*** Opening DATASET EXTRACT ***

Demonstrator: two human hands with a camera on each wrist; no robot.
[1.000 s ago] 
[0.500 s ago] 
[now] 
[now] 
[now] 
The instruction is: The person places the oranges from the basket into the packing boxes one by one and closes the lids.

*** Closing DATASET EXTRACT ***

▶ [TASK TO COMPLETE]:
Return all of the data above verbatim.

▶ [EXERCISE SOLUTION]:
Demonstrator: two human hands with a camera on each wrist; no robot.
[1.000 s ago] 
[0.500 s ago] 
[now] 
[now] 
[now] 
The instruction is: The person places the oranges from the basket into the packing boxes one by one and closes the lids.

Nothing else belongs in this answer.